Legislative responses from Harrisburg have raised more concerns. The state Senate in 2011 toyed with allowing noncertified nurses to serve in schools; following protests by nurses, the bill died in committee. Nancy Kaminski, legislative director for the Pennsylvania Association of School Nurses and Practitioners, expects a separate bill, which would allow nonmedical staff to administer insulin and glycogen to diabetic students, to re-emerge this year.

City Councilwoman Jannie Blackwell, who heads Council’s Education Committee, has been looking to hospitals, community health centers and universities to help mitigate the impact. “We can try to make available what the city has, the different health centers,” she says. She has worked with the Children’s Hospital of Philadelphia to procure a six-figure grant. “I don’t know how we’re going to use it yet,” she says — but likely not to rehire laid-off nurses.

District spokesperson Fernando Gallard, like Blackwell, says students will need to look to primary-care providers or city health clinics as a first resort for tests and screenings. But he doesn’t anticipate further cuts to the nursing staff. “We have cut to the bone,” he says.

Some nurses, though, say the district is not taking them seriously. Peg Devine, the nursing representative on the Philadelphia Federation of Teachers executive board, points out that School District health director Tracey Williams isn’t trained as a nurse. 

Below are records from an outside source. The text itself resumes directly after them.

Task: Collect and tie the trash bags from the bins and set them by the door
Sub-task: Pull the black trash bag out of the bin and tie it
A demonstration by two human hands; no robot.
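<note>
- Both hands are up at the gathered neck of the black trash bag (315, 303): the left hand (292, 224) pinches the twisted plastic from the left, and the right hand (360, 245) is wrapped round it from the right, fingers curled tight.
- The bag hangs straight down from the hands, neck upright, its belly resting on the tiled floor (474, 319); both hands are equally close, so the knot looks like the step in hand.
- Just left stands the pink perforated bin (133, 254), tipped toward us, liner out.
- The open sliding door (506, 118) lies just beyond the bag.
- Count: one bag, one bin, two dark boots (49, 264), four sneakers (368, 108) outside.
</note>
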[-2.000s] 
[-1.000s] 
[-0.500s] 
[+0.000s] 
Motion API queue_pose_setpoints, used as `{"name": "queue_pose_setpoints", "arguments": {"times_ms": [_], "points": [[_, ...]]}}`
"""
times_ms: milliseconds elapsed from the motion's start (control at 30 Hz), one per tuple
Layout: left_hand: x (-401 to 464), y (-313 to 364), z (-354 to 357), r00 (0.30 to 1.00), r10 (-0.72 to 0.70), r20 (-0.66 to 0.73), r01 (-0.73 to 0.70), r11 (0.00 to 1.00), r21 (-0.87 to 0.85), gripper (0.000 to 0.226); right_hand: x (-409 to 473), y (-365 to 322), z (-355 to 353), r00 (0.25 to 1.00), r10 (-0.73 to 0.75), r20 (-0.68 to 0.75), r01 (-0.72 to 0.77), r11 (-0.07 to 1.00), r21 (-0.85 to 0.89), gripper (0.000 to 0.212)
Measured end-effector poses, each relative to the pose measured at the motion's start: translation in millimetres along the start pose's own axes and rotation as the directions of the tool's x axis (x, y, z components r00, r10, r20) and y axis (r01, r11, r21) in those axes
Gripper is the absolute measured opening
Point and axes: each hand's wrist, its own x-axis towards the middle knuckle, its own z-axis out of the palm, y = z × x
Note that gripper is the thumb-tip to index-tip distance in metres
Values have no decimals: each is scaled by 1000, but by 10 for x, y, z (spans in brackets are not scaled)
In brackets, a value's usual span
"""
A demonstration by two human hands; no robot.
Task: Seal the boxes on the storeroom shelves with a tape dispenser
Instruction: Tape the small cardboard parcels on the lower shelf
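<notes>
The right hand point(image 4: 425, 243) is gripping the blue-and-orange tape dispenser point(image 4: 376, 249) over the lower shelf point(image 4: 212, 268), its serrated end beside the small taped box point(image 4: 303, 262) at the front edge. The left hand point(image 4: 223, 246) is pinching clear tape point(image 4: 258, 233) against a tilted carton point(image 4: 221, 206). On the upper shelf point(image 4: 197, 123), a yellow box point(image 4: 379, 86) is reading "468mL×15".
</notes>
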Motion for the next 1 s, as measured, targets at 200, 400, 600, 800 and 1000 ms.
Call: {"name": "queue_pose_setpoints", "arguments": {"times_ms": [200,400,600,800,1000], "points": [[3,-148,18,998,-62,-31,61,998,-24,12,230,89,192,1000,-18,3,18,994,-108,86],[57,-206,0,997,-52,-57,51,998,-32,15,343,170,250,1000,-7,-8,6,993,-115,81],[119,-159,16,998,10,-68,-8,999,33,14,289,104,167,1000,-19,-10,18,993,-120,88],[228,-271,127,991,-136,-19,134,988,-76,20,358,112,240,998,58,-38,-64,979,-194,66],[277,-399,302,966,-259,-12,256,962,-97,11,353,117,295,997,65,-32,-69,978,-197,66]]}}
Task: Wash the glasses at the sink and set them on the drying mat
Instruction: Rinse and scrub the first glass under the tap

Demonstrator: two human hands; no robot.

The plan to turn around Philly schools drawn up by the Boston Consulting Group purports to streamline nursing services under a shared-service organization that “would manage both contracts of specialists and allocation across schools.” Such a structure typically removes employees from site-specific posts and deploys them according to the needs of “consumers,” in this case students. Gallard couldn’t speak to the possibility of subcontracting or shared-service reorganization, or to what might happen to nursing positions if dozens of schools are closed next year.

Superintendent William Hite’s more recent Action Plan 1.0 makes no mention whatsoever of nurses — or guidance counselors or psychologists, for that matter. 

One group that is calling for more access to nurses, social workers, guidance counselors and psychologists is the community- and parent-run Philadelphia Coalition Advocating for Public Schools. Those parents, after all, have already seen the impacts of the nursing shortage — consequences that have little to do with the School District’s bottom line, but a great deal to do with the children it’s supposed to be protecting.